«Chaque artiste crée ses précurseurs. Son travail modifie notre conception du passé autant que celle du futur». Jorge Luis Borges

mercredi 11 avril 2012

Orlando Furioso, le Dvd avec Marie-Nicole Lemieux chez Naïve.


Vivaldi: Orlando furioso

Marie-Nicole Lemieux (Orlando), contralto
Jennifer Larmore (Alcina), mezzo-soprano
Veronica Gangemi (Angelica), soprano
Philippe Jaroussky (Ruggiero), contreténor
Christian Senn (Astolfo), baryton
Kristina Hammarström (Bradamante), mezzo-soprano
Romina Basso (Medoro), mezzo-soprano
Pierre Audi, mise en scène
Patrick Kinmonth, décors et costumes
Choeur du Théâtre des Champs-Élysées
Ensemble Matheus
Jean-Christiophe Spinosi, direction
Naïve DVD DR 2148


Marie-Nicole Lemieux est un véritable plaisir à regarder, et à entendre bien entendu. Cet Orlando est une magnifique réussite. Grâce à une distribution tout étoile (Marie-Nicole, on l’a dit, mais aussi Jennifer Larmore, Philippe Jaroussky et Kristina Hammerström) et à la direction incisive de Spinosi (quel instrument quand même cet Ensemble Matheus!), cette production du Théâtre des Champs-Élysées devra tôt ou tard faire son chemin jusque dans votre lecteur!

On connaît l’histoire d’Orlando. Celui-ci arrive sur l’île dominée par la magicienne Alcina, à la recherche de celle qu’il aime, Angelica. Il est chargé de détruire Alcina en s’emparant des cendres de Merlin, source du pouvoir absolu sur cette île. Angelica est cependant amoureuse de Medoro et celui-ci sous le charme d’Alcina. S’ajoutent à cela les personnages de Ruggiero (un autre chevalier) et Bradamante (sa bien-aimée). Les quiproquos engendrés par la magie d’Alcina et les tribulations amoureuses de tout un chacun finissent par créer une trame bien emberlificotée, typique des intrigues baroques, mais sans humour. Tout ici est traité dans un sens dramatique.

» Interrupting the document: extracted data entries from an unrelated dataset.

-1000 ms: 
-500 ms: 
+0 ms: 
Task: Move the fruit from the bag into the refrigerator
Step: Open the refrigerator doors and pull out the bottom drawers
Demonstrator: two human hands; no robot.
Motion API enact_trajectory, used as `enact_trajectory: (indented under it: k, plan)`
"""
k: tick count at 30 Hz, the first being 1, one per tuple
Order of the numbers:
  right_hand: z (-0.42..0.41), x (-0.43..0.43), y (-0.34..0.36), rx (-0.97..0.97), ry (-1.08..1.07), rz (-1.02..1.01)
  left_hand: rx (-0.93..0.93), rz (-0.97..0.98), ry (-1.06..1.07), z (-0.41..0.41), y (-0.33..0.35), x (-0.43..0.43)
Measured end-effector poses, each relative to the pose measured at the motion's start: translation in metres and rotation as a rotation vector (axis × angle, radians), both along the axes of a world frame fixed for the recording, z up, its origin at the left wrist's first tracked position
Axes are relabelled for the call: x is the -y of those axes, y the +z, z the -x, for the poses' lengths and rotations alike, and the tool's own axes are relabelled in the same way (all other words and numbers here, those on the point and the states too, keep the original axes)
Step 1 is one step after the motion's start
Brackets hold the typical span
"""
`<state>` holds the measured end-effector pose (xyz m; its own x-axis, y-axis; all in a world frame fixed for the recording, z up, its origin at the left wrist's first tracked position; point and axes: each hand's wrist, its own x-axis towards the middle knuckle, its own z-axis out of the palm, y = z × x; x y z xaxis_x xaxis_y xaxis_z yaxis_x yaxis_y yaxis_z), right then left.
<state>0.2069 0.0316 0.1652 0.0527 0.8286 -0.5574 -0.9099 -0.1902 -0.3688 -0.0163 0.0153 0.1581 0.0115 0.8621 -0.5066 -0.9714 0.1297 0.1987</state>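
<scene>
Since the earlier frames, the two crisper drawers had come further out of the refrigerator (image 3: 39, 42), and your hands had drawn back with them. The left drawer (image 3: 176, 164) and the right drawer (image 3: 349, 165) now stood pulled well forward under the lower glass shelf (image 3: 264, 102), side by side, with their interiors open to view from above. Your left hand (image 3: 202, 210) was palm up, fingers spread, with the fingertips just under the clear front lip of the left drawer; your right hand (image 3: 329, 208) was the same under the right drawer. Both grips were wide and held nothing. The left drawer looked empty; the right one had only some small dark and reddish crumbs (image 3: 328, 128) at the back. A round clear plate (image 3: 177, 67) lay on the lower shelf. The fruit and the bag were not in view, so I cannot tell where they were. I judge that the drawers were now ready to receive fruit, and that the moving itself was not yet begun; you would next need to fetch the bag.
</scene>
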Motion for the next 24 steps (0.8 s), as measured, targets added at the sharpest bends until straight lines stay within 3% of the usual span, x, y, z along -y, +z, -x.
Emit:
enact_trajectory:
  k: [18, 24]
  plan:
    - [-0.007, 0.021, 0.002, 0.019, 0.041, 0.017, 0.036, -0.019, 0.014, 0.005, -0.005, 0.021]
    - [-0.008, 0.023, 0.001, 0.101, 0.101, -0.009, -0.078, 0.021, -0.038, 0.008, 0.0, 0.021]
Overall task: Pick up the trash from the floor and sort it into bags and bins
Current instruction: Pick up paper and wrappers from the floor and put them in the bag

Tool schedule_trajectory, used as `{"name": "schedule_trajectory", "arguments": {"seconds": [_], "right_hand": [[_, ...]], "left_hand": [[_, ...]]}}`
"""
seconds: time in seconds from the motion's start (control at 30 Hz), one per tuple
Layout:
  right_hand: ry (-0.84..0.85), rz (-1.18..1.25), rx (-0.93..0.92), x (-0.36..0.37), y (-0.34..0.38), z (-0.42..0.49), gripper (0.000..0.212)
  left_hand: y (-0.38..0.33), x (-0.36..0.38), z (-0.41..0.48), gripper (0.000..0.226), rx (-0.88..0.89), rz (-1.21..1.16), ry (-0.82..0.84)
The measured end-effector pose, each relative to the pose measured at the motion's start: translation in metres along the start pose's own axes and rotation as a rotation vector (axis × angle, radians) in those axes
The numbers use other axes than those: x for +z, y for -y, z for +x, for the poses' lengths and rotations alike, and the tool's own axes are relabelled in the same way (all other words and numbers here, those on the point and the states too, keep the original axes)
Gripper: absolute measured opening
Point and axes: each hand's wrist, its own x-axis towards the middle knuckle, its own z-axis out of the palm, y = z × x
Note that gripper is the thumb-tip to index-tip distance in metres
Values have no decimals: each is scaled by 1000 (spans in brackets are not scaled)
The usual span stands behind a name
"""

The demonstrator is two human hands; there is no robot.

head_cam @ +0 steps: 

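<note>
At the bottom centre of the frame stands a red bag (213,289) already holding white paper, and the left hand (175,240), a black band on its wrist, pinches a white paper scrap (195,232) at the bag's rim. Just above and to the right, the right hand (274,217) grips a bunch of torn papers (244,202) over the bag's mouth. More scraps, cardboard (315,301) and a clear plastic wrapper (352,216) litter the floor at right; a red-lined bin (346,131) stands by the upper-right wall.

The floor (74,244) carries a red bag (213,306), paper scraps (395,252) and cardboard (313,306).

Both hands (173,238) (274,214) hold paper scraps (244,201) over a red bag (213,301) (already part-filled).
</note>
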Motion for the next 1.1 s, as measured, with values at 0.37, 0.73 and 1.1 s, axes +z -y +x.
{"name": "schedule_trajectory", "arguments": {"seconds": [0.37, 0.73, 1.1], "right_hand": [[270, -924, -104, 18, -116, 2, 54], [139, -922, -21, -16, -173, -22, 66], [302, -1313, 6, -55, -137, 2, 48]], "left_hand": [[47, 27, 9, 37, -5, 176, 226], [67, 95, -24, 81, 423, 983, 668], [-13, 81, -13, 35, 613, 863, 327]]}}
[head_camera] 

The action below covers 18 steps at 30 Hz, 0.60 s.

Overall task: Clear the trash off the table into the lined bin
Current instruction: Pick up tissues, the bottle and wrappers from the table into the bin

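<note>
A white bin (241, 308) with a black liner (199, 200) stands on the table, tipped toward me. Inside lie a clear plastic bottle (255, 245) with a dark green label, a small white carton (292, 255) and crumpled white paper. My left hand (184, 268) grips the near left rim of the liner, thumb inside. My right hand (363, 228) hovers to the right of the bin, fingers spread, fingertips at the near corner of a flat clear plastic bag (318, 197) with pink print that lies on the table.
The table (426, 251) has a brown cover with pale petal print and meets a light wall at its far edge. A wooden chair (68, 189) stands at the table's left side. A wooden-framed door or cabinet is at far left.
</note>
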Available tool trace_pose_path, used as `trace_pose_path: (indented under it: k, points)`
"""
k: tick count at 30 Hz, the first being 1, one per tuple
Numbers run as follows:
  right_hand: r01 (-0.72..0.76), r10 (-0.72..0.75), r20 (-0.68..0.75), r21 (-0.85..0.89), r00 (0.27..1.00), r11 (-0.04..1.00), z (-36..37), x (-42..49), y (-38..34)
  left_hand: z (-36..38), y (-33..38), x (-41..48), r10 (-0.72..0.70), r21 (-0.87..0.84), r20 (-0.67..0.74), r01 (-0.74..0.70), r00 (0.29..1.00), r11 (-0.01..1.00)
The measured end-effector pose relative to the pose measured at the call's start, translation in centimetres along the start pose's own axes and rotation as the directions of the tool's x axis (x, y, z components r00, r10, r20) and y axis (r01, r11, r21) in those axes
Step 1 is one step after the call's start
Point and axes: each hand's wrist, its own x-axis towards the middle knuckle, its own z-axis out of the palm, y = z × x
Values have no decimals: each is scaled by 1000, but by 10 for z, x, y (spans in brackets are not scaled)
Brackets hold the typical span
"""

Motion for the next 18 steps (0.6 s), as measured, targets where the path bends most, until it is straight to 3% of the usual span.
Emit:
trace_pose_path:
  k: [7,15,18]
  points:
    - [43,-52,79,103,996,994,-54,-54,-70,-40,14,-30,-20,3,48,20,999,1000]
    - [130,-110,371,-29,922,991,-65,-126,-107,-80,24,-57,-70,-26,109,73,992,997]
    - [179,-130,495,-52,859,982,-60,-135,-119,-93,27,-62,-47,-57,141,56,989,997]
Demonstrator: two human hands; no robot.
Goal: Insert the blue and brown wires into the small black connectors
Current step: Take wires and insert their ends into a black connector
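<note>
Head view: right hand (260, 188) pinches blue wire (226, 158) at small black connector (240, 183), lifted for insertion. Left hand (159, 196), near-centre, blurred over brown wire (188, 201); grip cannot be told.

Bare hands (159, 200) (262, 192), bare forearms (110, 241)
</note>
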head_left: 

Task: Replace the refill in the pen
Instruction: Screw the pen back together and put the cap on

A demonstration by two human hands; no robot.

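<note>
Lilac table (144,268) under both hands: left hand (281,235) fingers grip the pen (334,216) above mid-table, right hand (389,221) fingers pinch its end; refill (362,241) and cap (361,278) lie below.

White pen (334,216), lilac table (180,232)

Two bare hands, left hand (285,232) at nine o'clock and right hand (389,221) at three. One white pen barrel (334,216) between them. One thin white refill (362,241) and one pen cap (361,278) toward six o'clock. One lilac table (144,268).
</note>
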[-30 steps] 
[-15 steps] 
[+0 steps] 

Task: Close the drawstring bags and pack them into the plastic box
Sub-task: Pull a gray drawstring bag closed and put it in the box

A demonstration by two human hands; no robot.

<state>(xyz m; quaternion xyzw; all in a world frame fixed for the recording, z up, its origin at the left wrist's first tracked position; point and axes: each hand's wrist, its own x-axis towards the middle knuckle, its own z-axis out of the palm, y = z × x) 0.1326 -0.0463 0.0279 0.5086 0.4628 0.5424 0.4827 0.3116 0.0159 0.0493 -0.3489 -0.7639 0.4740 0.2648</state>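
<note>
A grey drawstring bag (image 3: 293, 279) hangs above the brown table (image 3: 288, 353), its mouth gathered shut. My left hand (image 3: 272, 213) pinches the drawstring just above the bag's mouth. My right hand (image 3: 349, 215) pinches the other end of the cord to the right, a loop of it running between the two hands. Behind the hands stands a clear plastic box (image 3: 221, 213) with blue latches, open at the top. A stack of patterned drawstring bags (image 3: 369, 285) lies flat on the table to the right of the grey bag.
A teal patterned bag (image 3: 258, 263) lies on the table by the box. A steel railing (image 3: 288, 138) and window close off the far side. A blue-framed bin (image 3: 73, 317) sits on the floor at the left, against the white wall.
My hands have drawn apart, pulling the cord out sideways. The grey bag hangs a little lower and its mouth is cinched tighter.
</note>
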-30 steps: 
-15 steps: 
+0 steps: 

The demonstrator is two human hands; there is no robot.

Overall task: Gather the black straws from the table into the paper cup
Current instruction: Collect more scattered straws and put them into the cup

C’est la musique de Vivaldi, glorieuse, qui attache toutes ces invraisemblances ensemble. C’est pour elle, vraiment, que nous prenons le temps aujourd’hui de monter, d’enregistrer et d’écouter cette œuvre qui s’avère magnifique. Malgré deux siècle d’oubli, c’est bien la partition flamboyante du vénitien qui nous a convaincu d’y reporter attention. On y entend défiler une succession d’airs tour à tour spectaculaires et poignants.

Les solistes sont tous très bons. Marie-Nicole tend à surjouer un peu, mais on lui pardonne facilement. Après tout, nous sommes dans un opéra baroque qui parle de magie et de preux chevaliers! La voix est belle et somptueuse. Jennifer Larmore, dont la voix a un peu vieilli, semble trouver sa grâce ici dans le personnage d’Alcina. Son large vibrato, qui m’agaçait autrefois est inscrit dans le tempérament du personnage, imposant et tempétueux. Philippe Jaroussky possède l’un des plus beaux instruments vocaux du monde lyrique. Son Ruggiero est sensible, déterminé, mais parfois fragile aussi. Kristina Hammerström est une touchante Bradamante.

Jean-Philippe Spinosi, je l’ai dit, dirige avec diligence et intensité l’Ensemble Matheus, qui répond à ses moindres inflections avec une célérité impressionnante.

La mise en scène constitue l’élément qui risque de faire le moins l’unanimité. On a campé l’action et les personnages dans une atmosphère très sombre, décors et costumes comme autant de teintes de gris, bleu foncé ou beige. Cette « épuration » a ses avantages : on y perçoit avec plus d’acuité l’émotion des personnages, peu distraits que nous sommes par une orgie de baroquismes visuels. Ceci dit, ce genre de production peut très bien bénéficier d’une mise en scène à « l’authentique ». La magie de ce genre d’histoire est aussi contenue, en partie du moins, dans la flamboyance typique de ce que l’on pouvait probablement voir à cette époque. Je demeure franchement ouvert en ce qui a trait aux visions des metteurs en scène à l’opéra. Mais je sais que ce n’est pas au goût de tous et toutes. Alors soyez avertis qu’Orlando baigne dans un dépouillement suggestif d’une forme épurée d’intériorité, plutôt que dans une réminiscence spectaculaire et historiciste.

Quoiqu’il en soit, cette production vaut absolument le détour!